Compared to Theorem 4.6, an additional overhead 𝑁 (𝑑 + 1) • 𝑚 𝑘=1 exp(-𝜌𝜏 𝑘 -1 /8) appears in the high probability guarantee. This is due to a failed event when a player does not observe a certain label 𝑥 𝑖 for enough number of times, and there are not enough data to recover 𝑝 * (•|𝑥 𝑖 ). This failed event is universal, and without a closed-form description of the estimation gap, we cannot merge this probability with 𝜀. Nonetheless this term decays exponentially, and, with appropriately chosen schedule (such as 𝜏 𝑘 -𝜏 𝑘 -1 = 2 𝑘 -1 𝜏), it should be dominated by 𝜀.

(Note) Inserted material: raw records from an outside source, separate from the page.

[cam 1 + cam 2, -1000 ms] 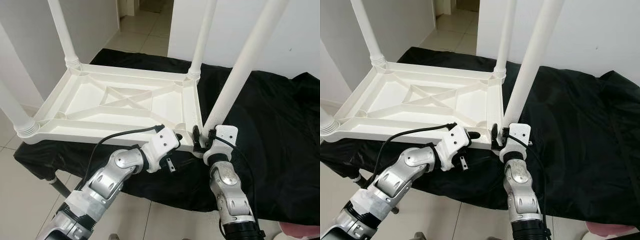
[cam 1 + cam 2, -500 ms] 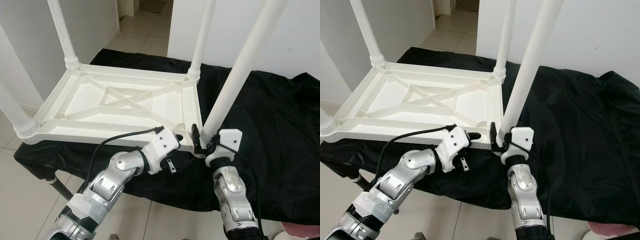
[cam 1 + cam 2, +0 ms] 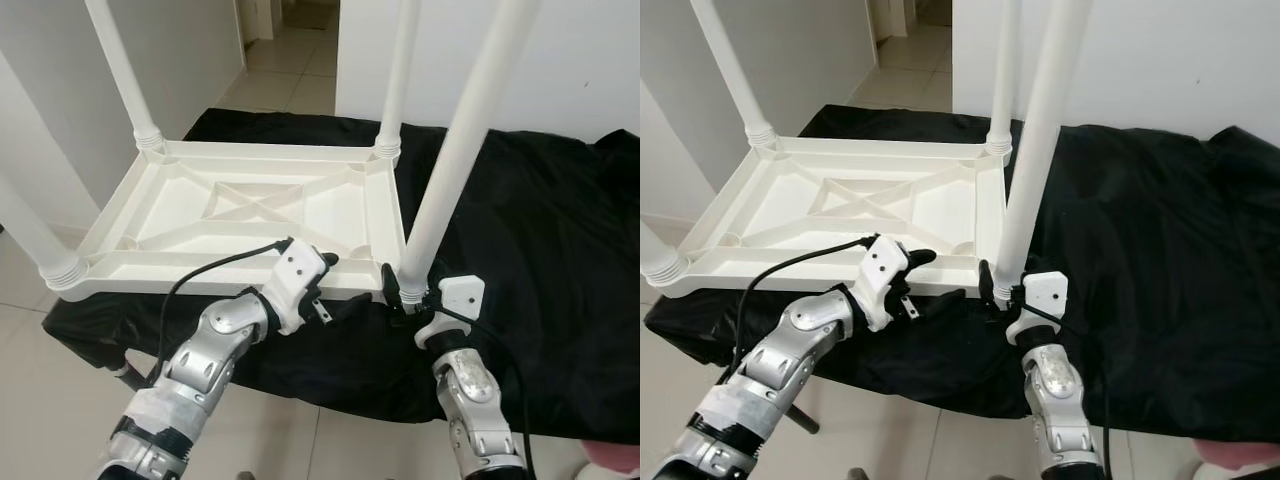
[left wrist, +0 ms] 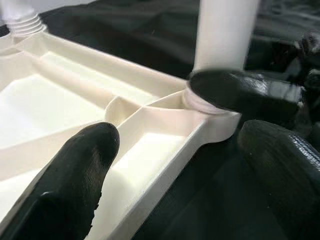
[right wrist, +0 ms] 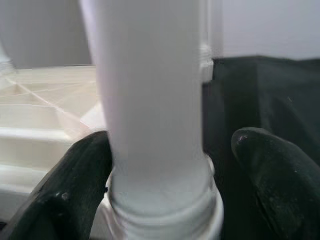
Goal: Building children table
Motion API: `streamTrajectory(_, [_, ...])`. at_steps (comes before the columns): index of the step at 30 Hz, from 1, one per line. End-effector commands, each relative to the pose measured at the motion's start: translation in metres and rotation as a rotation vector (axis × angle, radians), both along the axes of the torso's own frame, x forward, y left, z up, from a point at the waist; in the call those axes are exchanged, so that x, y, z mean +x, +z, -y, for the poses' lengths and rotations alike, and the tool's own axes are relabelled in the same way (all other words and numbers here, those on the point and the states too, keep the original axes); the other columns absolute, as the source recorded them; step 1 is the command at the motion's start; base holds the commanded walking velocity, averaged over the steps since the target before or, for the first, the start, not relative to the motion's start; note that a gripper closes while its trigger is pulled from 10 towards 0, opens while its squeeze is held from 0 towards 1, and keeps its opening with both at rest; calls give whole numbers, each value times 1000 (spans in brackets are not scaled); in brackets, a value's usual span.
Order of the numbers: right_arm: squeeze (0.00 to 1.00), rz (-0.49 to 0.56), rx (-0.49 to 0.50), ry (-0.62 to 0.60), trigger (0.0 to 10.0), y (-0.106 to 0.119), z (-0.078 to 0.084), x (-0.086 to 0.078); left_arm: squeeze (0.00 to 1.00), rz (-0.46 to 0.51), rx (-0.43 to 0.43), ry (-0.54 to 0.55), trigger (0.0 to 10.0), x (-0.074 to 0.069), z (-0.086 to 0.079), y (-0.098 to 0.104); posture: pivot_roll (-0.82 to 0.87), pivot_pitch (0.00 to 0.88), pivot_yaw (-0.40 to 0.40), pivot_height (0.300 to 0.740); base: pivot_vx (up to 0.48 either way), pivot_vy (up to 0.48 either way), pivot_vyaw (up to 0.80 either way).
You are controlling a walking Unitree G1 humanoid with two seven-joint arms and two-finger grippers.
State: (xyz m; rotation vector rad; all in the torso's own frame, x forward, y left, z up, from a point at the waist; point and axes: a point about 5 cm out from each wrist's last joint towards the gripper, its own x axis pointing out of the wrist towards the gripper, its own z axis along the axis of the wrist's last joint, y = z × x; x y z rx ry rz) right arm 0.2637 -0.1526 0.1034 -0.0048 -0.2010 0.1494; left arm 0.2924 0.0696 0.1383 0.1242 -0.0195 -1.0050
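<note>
The white plastic children's table top (image 3: 250,215) lies upside down on the black cloth-covered surface (image 3: 540,250), and I take it as my landmark. Legs stand in all four of its corners. The near white round plastic leg (image 3: 455,150) rises from the corner closest to my right arm, and its threaded foot sits in the socket there.

My right gripper (image 3: 402,295) is at the base of this leg. Its black fingers (image 5: 85,185) stand on both sides of the tube, one seems to touch it and the other is a little apart, so I judge it as open around the leg, not clamped. My left gripper (image 3: 325,290) is spread open over the near rim of the table top, just beside the same corner, one finger above the ribbed inside and one below the edge (it holds nothing).

I think the step is to seat this last leg. To do it well I would close the left fingers on the rim to steady the top, keep the leg straight, then turn it without tilting.
</note>
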Motion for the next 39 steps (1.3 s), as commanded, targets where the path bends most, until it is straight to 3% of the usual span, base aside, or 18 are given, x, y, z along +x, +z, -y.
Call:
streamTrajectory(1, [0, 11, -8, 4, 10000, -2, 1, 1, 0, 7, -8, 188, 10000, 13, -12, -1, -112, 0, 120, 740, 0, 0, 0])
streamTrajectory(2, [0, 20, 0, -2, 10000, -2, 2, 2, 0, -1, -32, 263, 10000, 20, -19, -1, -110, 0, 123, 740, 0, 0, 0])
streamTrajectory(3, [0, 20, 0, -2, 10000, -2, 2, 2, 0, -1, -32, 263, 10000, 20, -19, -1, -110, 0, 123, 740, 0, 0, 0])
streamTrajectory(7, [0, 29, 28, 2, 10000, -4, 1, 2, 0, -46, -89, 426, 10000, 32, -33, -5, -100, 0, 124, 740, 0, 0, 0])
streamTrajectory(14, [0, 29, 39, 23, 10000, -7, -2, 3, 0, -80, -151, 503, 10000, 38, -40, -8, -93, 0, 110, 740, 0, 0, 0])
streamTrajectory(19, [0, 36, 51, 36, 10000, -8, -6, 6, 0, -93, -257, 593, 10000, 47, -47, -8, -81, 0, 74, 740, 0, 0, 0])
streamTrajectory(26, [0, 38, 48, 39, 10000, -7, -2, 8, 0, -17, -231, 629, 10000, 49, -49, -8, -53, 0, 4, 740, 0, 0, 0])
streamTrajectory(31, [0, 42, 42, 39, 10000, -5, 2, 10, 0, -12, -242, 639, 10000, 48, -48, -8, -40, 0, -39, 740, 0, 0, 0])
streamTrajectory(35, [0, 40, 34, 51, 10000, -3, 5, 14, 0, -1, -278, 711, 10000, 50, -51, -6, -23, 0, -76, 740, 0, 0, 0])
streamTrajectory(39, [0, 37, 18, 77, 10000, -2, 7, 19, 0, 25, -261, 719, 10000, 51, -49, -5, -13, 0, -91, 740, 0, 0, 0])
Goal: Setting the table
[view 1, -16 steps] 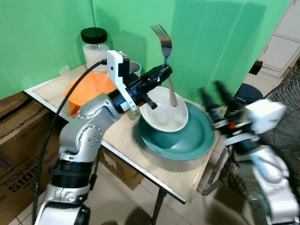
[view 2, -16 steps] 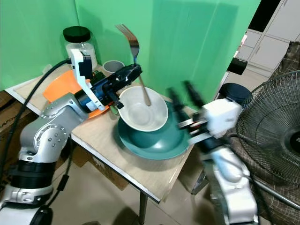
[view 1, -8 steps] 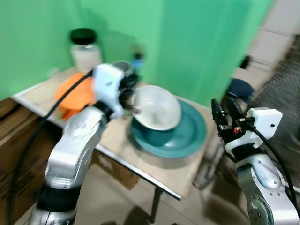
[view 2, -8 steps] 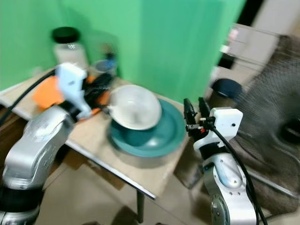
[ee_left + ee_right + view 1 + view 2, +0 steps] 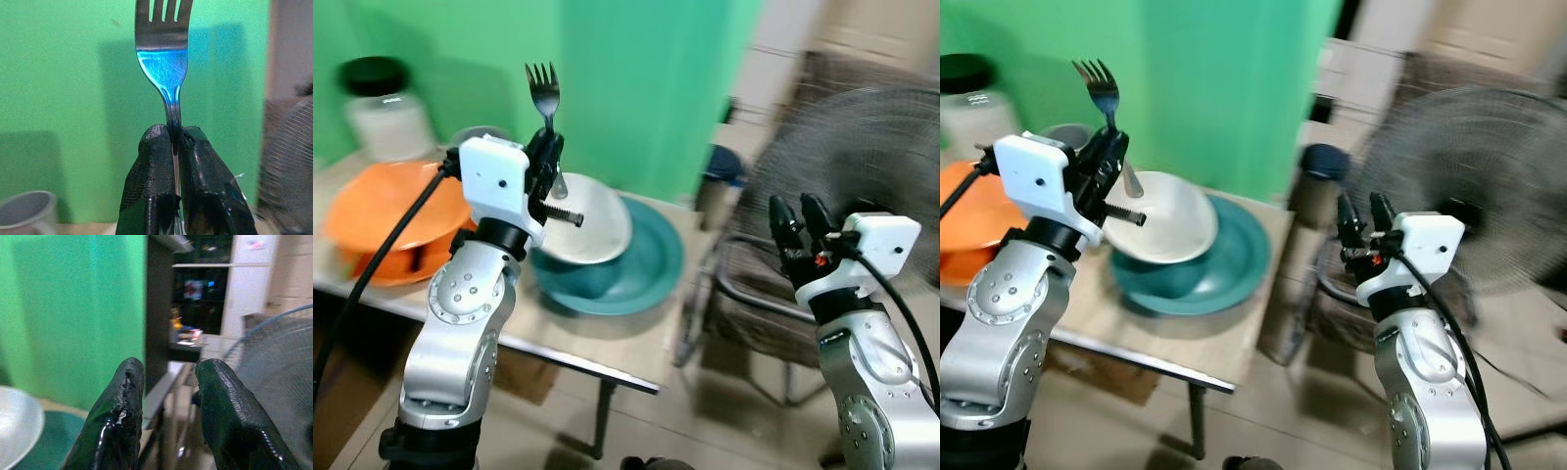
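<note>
The shiny metal fork [image 5: 545,93] stood upright, tines up, above the desk [image 5: 558,338], its handle pinched between the two black textured fingers [image 5: 151,191] of the left gripper [image 5: 174,142]; the jaws were closed tight on the handle just below the neck, which caught a blue sheen in the left wrist view. Directly behind and below the fork lay a smooth white round bowl [image 5: 592,227], tilted and resting inside a wide dark teal round plate [image 5: 651,269] on the pale wooden desk. To the robot's left of these sat a glossy orange plastic bowl [image 5: 382,211], touching or nearly touching the silver left arm in the head views. Farther back stood a grey cup [image 5: 27,213] and a clear glass jar with a black lid [image 5: 384,108], blurred against the plain green backdrop [image 5: 636,78].

The right gripper [image 5: 802,217] was held off the desk's right edge, well apart from the dishes, its fingers [image 5: 120,421] pointing up; the jaws stood narrowly parted with nothing between them. Behind it rose the round wire-mesh grille of a standing fan [image 5: 1449,166], and between the fan and the desk stood a dark cylindrical bin with a rounded lid [image 5: 1317,181]. Nothing lay between the fork and the white bowl.
</note>
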Controlling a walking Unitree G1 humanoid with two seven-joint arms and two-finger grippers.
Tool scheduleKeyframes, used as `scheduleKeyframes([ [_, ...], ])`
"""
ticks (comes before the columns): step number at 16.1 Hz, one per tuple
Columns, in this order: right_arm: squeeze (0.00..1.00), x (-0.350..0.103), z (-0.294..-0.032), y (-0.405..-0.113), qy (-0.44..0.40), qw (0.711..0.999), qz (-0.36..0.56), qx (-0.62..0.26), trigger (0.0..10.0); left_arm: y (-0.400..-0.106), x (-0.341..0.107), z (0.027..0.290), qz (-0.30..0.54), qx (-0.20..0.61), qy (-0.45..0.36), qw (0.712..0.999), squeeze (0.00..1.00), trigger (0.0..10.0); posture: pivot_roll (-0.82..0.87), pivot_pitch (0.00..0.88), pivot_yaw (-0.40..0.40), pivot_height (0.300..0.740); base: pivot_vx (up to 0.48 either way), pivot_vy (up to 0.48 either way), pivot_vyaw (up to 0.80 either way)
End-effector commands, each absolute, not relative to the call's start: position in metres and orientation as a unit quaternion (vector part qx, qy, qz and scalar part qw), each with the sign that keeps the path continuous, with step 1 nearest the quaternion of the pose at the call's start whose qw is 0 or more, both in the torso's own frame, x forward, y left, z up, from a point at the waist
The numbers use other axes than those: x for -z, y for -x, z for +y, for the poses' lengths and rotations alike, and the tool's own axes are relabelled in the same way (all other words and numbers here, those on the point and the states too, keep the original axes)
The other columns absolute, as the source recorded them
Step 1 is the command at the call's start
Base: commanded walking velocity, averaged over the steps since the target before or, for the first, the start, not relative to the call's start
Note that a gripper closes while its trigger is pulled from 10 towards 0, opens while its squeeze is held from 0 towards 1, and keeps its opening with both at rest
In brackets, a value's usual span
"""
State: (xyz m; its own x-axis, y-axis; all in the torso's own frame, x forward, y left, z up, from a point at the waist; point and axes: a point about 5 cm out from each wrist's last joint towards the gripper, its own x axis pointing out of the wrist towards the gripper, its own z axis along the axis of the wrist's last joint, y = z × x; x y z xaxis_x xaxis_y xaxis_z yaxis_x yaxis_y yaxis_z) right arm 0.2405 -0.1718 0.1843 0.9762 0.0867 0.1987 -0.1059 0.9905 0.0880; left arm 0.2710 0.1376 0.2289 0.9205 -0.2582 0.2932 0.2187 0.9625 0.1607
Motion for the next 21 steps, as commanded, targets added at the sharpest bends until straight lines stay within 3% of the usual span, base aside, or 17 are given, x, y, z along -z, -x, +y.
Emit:
scheduleKeyframes([
  [1, 0.0, -0.186, -0.176, -0.241, -0.031, 0.994, -0.103, -0.032, 10.0, -0.267, -0.225, 0.132, -0.137, 0.158, -0.058, 0.976, 0.0, 10.0, 0.01, 0.0, -0.101, 0.74, 0.0, 0.0, -0.8],
  [7, 0.0, -0.166, -0.167, -0.239, -0.03, 0.997, -0.036, -0.055, 10.0, -0.267, -0.202, 0.147, -0.071, 0.09, -0.107, 0.988, 0.0, 10.0, 0.0, 0.0, -0.101, 0.74, 0.0, 0.0, -0.8],
  [11, 0.0, -0.163, -0.167, -0.242, -0.025, 0.998, -0.022, -0.046, 10.0, -0.271, -0.21, 0.154, -0.1, 0.056, -0.105, 0.988, 0.0, 10.0, 0.0, 0.0, -0.101, 0.74, 0.0, 0.0, -0.8],
  [16, 0.0, -0.155, -0.173, -0.243, -0.043, 0.999, 0.004, -0.005, 10.0, -0.27, -0.198, 0.158, -0.074, 0.087, -0.101, 0.988, 0.0, 10.0, 0.01, 0.003, -0.094, 0.74, 0.0, 0.0, -0.8],
  [21, 0.0, -0.151, -0.177, -0.24, -0.044, 0.999, 0.008, 0.019, 10.0, -0.273, -0.185, 0.17, -0.056, 0.067, -0.072, 0.994, 0.0, 10.0, -0.01, 0.001, -0.064, 0.74, 0.0, 0.0, -0.8],
])
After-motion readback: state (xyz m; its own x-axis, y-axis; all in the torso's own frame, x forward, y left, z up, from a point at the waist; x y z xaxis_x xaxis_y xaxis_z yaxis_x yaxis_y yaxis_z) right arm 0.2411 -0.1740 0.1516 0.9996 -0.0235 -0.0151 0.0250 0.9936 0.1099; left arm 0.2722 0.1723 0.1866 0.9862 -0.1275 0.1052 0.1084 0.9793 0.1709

The central interpretation of DRAM+ and Theorem 4.6 is that any estimation guarantees for discrete distribution can be immediately translated to mechanism regret guarantees. This suggests that a principled reduction from online mechanism design to offline learning may indeed be possible, similar to the reduction from contextual bandits to offline estimation in [Simchi-Levi and Xu, 2022].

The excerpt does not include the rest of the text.